#### [Instructions to follow]
Output, exactly as written, the lines below starting at the line containing "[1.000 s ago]" and ending at the line containing "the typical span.". Drop the pictures and keep both end lines.

--*--

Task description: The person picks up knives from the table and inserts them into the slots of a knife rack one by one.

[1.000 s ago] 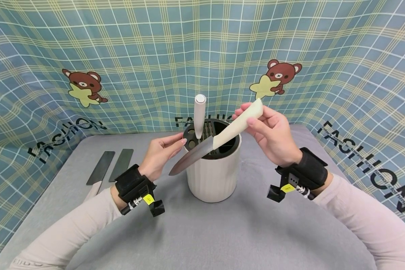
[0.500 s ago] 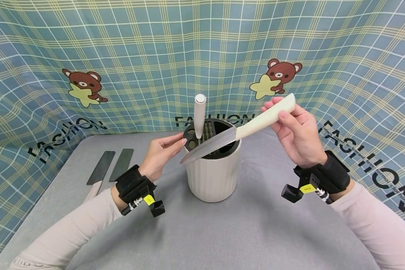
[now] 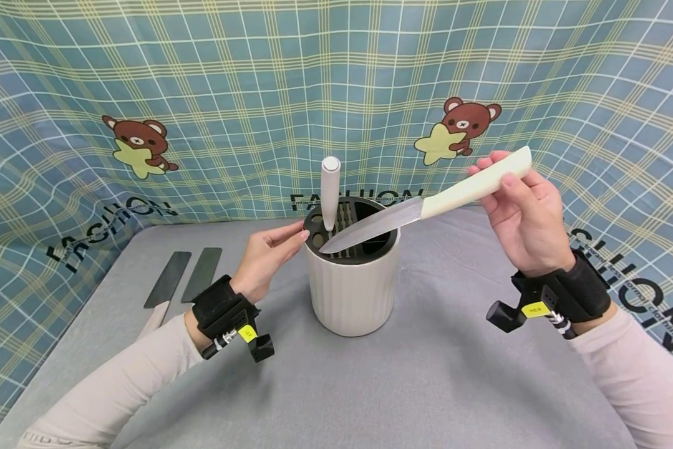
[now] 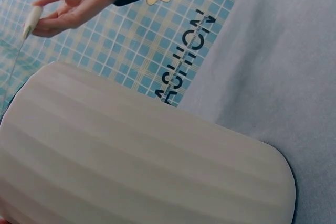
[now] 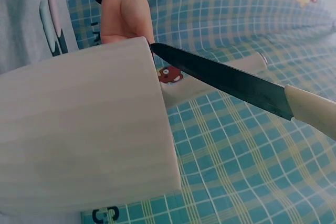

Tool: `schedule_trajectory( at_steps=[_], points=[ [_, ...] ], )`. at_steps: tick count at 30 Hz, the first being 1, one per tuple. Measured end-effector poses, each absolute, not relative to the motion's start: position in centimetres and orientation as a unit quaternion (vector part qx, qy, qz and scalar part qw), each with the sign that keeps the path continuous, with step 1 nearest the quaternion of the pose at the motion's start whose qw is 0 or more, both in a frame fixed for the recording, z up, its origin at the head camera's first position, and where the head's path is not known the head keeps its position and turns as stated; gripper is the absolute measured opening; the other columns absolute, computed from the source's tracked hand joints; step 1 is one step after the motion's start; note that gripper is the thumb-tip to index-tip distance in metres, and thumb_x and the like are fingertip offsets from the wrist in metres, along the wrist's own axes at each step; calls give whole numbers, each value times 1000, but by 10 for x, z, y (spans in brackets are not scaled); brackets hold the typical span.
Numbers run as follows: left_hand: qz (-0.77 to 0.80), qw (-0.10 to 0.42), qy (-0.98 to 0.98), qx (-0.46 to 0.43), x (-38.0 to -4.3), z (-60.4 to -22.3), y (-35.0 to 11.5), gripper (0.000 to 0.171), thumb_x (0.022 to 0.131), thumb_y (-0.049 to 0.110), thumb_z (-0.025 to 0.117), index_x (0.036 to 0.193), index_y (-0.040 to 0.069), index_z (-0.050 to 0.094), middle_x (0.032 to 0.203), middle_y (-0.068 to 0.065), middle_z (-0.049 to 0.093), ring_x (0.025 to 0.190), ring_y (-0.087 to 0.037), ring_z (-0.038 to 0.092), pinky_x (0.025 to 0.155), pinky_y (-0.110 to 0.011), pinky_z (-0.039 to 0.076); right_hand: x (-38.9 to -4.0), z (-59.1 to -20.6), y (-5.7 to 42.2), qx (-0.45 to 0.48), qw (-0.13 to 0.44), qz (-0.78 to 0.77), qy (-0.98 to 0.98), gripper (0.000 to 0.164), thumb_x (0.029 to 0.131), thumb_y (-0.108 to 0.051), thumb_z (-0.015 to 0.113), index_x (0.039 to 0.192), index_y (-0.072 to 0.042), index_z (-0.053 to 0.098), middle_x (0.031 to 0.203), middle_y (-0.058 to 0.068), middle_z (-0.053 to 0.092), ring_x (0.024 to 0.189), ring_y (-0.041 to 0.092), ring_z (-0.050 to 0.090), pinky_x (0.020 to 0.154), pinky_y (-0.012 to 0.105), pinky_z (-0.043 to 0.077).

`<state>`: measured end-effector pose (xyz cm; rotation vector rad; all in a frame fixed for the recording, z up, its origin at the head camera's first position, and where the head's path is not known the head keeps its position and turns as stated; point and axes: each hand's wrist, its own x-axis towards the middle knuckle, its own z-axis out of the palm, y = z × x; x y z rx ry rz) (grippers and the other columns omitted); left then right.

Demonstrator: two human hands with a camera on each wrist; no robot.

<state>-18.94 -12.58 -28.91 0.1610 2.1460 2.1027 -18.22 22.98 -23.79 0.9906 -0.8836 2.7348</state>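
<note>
My right hand (image 3: 529, 215) pinches the cream handle of a kitchen knife (image 3: 372, 226) between thumb and fingers. Its blade slants down to the left, the tip over the dark slotted top of a ribbed white knife holder (image 3: 352, 296). In the right wrist view the knife's blade (image 5: 226, 80) overlaps the holder's rim at its tip. My left hand (image 3: 267, 257) touches the holder's left rim with nearly straight fingers and the thumb tip; some fingers are hidden behind it. A white-handled utensil (image 3: 330, 193) stands upright in the holder, its lower part hidden inside.
Left on the grey cloth lie a dark-bladed knife (image 3: 169, 277) with a pinkish handle and a second dark green blade (image 3: 203, 273), partly behind my left forearm. In the right wrist view its green handle (image 5: 47, 27) shows. A checked curtain (image 3: 291, 93) hangs behind.
My right hand has moved right and slightly up with the knife, drawing the blade tip from left of the holder to over its top. The left hand stays at the rim.
</note>
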Motion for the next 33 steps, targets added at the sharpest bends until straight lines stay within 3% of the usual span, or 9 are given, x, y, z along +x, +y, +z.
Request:
schedule_trajectory(
  at_steps=[11, 23, 33],
  points=[
    [694, 64, 715, 49, -192, -290, -126, 47, 97, 18, 61, 141, 5, 50, 148, -8, 47, 132, -19, 49, 113, -30, 43, -184, -234, 243, 322, 55, 904, -277, 28, 96, 16, 41, 122, 21, 49, 110, 30, 63, 104, 40, 64, 102, 40, 51],
    [698, 62, 712, 45, -191, -288, -125, 47, 97, 16, 60, 142, 4, 49, 148, -10, 46, 133, -19, 48, 109, -24, 46, -188, -219, 242, 319, 85, 894, -303, 28, 94, 18, 45, 121, 23, 51, 107, 28, 62, 100, 39, 65, 99, 43, 53],
    [698, 64, 711, 58, -191, -290, -127, 47, 98, 15, 60, 142, 3, 48, 149, -11, 45, 133, -21, 48, 113, -29, 43, -190, -201, 231, 346, 98, 867, -344, 28, 94, 18, 45, 121, 23, 51, 110, 28, 59, 101, 38, 64, 100, 42, 53]
  ],
)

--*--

#### [Written solution]
[1.000 s ago] 
[0.500 s ago] 
[now] 
[now] 
[now] 

Tool: `schedule_trajectory( at_steps=[_], points=[ [_, ...] ], )`. at_steps: tick count at 30 Hz, the first being 1, one per tuple. Measured end-effector poses, each absolute, not relative to the motion's start: position in centimetres and orientation as a unit quaternion (vector part qx, qy, qz and scalar part qw), each with the sign that keeps the path continuous, with step 1 nearest the quaternion of the pose at the motion's start whose qw is 0 or more, both in a frame fixed for the recording, z up, its origin at the head camera's first position, and where the head's path is not known the head keeps its position and turns as stated; gripper is the absolute measured opening; the other columns absolute, computed from the source's tracked hand joints; step 1 is one step after the motion's start; note that gripper is the thumb-tip to index-tip distance in metres, and thumb_x and the like are fingertip offsets from the wrist in metres, along the wrist's own axes at each step; calls give whole numbers, each value times 1000, but by 10 for x, z, y (spans in brackets are not scaled); brackets hold the typical span.

There's no more to the output.